Wanted: Lawyer With Guts
February 04, 2005
Another act in the macabre theater of the Michael Ross case unfolded yesterday. The serial killer testified that he is willing to submit to further competency tests if it will help his lawyer retain his law license. The result? There just may be more hearings. Connecticut really is a state of many wonders.
Ross told Superior Court Judge Patrick Clifford that he did not want to stop his execution. He was prepared to die last week. But after United States District Court Judge Robert N. Chatigny brow beat Ross' lawyer, the execution was stopped.
"I did not consent to the execution being put off that night," Ross told Judge Clifford, his voice shrill with emotion. "Attorney Paulding, because of his state of mind, felt he needed 48 hours. ... He did that on his own. I don't fault him for it."
Judge Clifford has postponed any hearing for a week so that Paulding could decide whether he could continue to represent Mr. Ross.
Paulding was apparently as shaken as was Dorothy after her first meeting with the great Oz hours after Chatigny threatened him with disbarment if the lawyer did not stop the execution. "It was clear to me he was very shaken," Ross said. "He was white and shaking. Attorney Paulding told me he was in no position to make a decision and went to the commissioner and asked for a 48-hour stay."
Ross' assessment of "death-row syndrome," the theory that a growing band of officious intermeddlers seek to force down his throat? "All this information is bogus," he said. "I know I'm competent."

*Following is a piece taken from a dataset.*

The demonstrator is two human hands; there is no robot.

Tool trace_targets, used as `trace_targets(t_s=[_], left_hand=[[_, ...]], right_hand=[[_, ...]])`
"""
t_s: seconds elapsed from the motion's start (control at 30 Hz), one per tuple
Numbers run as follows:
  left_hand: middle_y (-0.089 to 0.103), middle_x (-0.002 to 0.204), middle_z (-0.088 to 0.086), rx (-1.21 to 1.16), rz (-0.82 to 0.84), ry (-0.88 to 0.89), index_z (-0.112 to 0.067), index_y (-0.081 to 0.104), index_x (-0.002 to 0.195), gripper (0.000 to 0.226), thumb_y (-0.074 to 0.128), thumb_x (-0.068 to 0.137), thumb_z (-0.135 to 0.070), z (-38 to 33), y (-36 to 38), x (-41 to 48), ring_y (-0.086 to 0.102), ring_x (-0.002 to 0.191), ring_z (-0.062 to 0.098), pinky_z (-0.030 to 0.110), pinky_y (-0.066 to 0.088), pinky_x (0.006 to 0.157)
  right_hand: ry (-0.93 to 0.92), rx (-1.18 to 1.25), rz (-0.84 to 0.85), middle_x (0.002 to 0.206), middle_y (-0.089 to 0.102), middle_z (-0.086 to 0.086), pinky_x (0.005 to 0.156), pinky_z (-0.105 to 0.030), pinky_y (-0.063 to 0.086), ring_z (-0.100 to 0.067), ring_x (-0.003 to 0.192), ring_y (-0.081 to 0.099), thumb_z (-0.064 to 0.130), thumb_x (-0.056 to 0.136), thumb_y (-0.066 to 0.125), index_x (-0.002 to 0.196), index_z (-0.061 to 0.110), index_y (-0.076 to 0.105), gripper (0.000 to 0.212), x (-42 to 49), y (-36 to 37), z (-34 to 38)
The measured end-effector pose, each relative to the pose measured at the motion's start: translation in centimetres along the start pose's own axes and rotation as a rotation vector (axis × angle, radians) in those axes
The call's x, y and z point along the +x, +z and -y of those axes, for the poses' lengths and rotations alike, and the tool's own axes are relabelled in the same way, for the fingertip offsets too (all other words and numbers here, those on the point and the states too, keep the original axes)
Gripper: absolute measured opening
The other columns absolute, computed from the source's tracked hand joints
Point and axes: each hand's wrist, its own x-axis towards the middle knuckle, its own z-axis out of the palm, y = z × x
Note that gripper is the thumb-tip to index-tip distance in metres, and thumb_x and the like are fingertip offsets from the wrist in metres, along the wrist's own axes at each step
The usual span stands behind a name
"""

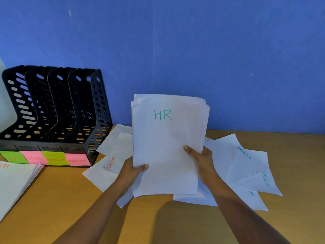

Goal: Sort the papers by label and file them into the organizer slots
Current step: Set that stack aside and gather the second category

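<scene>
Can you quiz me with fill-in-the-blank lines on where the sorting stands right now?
1. Both hands, left hand and right hand, hold a stack of papers whose top sheet reads ____.
2. The organizer has ____ slots, all showing no paper.
3. The sticky note farthest left under the organizer reads ____.
4. The loose sheets right of the stack are marked ____.

Missing words: HR; four; HR; ADMIN
</scene>
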Motion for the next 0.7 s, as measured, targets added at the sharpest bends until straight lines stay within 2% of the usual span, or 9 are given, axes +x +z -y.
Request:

Perhaps the only real question in the hours before the execution was to take place was whether Paulding was competent. State's Attorney Kekin Kane told Judge Clifford: "The state did feel the defendant had a right to be advised by competent counsel what his legal rights were," Kane said. "It was obvious to the state as of 11 o'clock at night that Mr. Paulding was in no condition to give that advice."
Clifford now worries he may not be able to find a lawyer willing to represent Ross in his quest to die. Judicial intimidation can do that, the judge ventured.
It is unclear why another competency hearing is necessary. The State Supreme Court has already considered much of the evidence thrown at the courts in the days before the execution was set, and it has concluded the evidence is not meaningful. Comes now affidavits from a former Department of Corrections employee that the conditions on death row are harsh. And five of the inmates on death row are now on a hunger strike to prove the point.
The law is bending here to the breaking point. We have concluded that death is not a cruel and unusual punishment as a matter of law under the Eighth Amendment, and Ross is condemned. Can we say as a matter of the Fourteenth Amendment's due process clause that a man condemned cannot choose to die?
I would hope to be able to secure the assistance of a physician to die were I terminally ill and suffering. I do not think we need to secure a right to die. Last I knew, it was not one of life's options. Necessity beckons and we ought rather to ask by what authority does the state seek to compel us to live?
Oh, I know the presumption about the irrationality of suicide. It is useful in most cases. But it can be rebutted. Michael Ross has effectively rebutted it with his waiver. The argument about the cruelty of the conditions is really just another restatement of per se opposition to the penalty. Of course it is cruel to put a man in a cell and tell him to sit tight until we can muster the will and means to kill him.
Death row syndrome? Yes. But those suffering from it are the intermeddlers who seek to substitute their judgment for Mike's. It is wrong to kill, but once the decision to do so has been made, can we confidently say that the man to be killed has no voice.
The death penalty should be abolished. But it has not been. We torture Ross now with writ after writ and theory upon theory designed to plumb the secret regions of the condemned man's mind. Death is impenetrable; no logic can square it with the purposes of living. If we as a society have chosen to kill, can't a condemned choose to die?
Need a lawyer for Mike, Judge Clifford? Give me a call. You know the number.